I truly don’t know when I developed a heart for teaching. It was never my intent to be a teacher. I was supposed to make six figures doing marketing or become a big name in the agriculture business in which I was raised but it’s not what ended up happening. As a part of my “leadership degree” I ended up in a classroom student teaching and while those first years were rough and the learning curve was steep I couldn’t deny that there was something about those hugs from kids who needed love, the funny notes about my class, and the excitement from kids who were finally excited about learning that stole my heart.
My days are messy and stressful but my heart stays full. Last week I had the crazy idea to build gingerbread houses with 110 7th graders. I’d say 75% had never undertaken such a task and by all accounts the day was a disaster.
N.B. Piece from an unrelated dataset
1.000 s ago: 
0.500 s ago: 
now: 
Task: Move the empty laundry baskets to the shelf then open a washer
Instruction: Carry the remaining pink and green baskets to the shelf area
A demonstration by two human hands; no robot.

However, although I am still cleaning icing and sprinkles out of every corner of my room those kids laughed, worked together, and made memories that they would have never had otherwise. I went home tired and swore in the car on the way home that we’d never do it again and then I looked at the pictures and watched the videos. I saw the smiles, the giggles, and the joy that thirteen year olds had when they built their first gingerbread house and rather than focusing on the mess that heart of teacher kicked in and I started thinking about what we could do next instead.
I teach a little boy this year that by all accounts I should stay mad at. He doesn’t do his homework, disrupts my class with ridiculous jokes and stories, and gets sent to me from other teacher’s classes more often than I can count. However at the same time he greets me every morning and before class with a good morning and a hug, he does well on almost every test in spite of not doing his homework, and makes me laugh when he knows I am having a bad day. Those are the kids that make this teacher’s heart stay in the classroom. I wish often that I wasn’t so stressed, that I didn’t perpetually have a bag of papers in my front seat to grade, and that my e-mail inbox was below it’s current 10,991 messages but I wouldn’t trade any of that if it meant I didn’t get to spend my days with kids like that one.
I get more emotional than I like to admit when I see the news these days about the climate of education in America. Charter schools, turmoil over Common Core Standards, accountability changes, private schools, a bankrupt retirement systems, and leadership changes in Washington are just a few of stories that weigh heavy on my mind but yet I keep the faith in my profession. I remain hopeful not because of policy changes, political promises, or leadership but simply because I’m certain that you can’t stop the heart of a teacher.